**Brief**
For this exercise, return all the data exactly as it stands.

**Material provided**
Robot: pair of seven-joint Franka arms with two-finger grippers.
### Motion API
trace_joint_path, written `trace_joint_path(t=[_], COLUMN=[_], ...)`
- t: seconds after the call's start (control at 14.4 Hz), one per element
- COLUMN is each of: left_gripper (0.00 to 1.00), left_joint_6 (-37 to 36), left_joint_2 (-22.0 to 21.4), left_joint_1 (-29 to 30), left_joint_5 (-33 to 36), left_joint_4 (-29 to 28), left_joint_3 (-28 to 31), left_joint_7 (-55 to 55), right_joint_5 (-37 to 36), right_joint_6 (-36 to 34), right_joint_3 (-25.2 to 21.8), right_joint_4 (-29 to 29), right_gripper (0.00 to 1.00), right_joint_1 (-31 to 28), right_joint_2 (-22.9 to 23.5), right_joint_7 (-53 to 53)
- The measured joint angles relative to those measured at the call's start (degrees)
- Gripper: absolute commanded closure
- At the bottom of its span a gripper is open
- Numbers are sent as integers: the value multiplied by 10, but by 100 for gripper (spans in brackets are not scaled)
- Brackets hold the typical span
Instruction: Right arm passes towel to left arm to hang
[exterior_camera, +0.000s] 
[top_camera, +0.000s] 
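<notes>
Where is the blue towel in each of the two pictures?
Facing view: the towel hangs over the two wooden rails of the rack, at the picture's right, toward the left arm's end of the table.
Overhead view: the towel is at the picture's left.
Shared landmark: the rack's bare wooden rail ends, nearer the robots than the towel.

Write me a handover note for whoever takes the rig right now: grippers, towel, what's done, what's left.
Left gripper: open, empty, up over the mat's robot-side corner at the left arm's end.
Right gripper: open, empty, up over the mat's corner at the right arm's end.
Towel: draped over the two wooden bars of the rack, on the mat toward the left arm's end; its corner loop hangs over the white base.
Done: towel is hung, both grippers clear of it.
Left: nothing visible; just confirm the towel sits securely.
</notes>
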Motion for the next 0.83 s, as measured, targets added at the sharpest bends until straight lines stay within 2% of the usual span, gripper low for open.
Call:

**Exercise result**
Robot: pair of seven-joint Franka arms with two-finger grippers.
### Motion API
trace_joint_path, written `trace_joint_path(t=[_], COLUMN=[_], ...)`
- t: seconds after the call's start (control at 14.4 Hz), one per element
- COLUMN is each of: left_gripper (0.00 to 1.00), left_joint_6 (-37 to 36), left_joint_2 (-22.0 to 21.4), left_joint_1 (-29 to 30), left_joint_5 (-33 to 36), left_joint_4 (-29 to 28), left_joint_3 (-28 to 31), left_joint_7 (-55 to 55), right_joint_5 (-37 to 36), right_joint_6 (-36 to 34), right_joint_3 (-25.2 to 21.8), right_joint_4 (-29 to 29), right_gripper (0.00 to 1.00), right_joint_1 (-31 to 28), right_joint_2 (-22.9 to 23.5), right_joint_7 (-53 to 53)
- The measured joint angles relative to those measured at the call's start (degrees)
- Gripper: absolute commanded closure
- At the bottom of its span a gripper is open
- Numbers are sent as integers: the value multiplied by 10, but by 100 for gripper (spans in brackets are not scaled)
- Brackets hold the typical span
Instruction: Right arm passes towel to left arm to hang
[exterior_camera, +0.000s] 
[top_camera, +0.000s] 
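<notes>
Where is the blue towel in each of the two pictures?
Facing view: the towel hangs over the two wooden rails of the rack, at the picture's right, toward the left arm's end of the table.
Overhead view: the towel is at the picture's left.
Shared landmark: the rack's bare wooden rail ends, nearer the robots than the towel.

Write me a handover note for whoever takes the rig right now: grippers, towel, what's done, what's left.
Left gripper: open, empty, up over the mat's robot-side corner at the left arm's end.
Right gripper: open, empty, up over the mat's corner at the right arm's end.
Towel: draped over the two wooden bars of the rack, on the mat toward the left arm's end; its corner loop hangs over the white base.
Done: towel is hung, both grippers clear of it.
Left: nothing visible; just confirm the towel sits securely.
</notes>
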Motion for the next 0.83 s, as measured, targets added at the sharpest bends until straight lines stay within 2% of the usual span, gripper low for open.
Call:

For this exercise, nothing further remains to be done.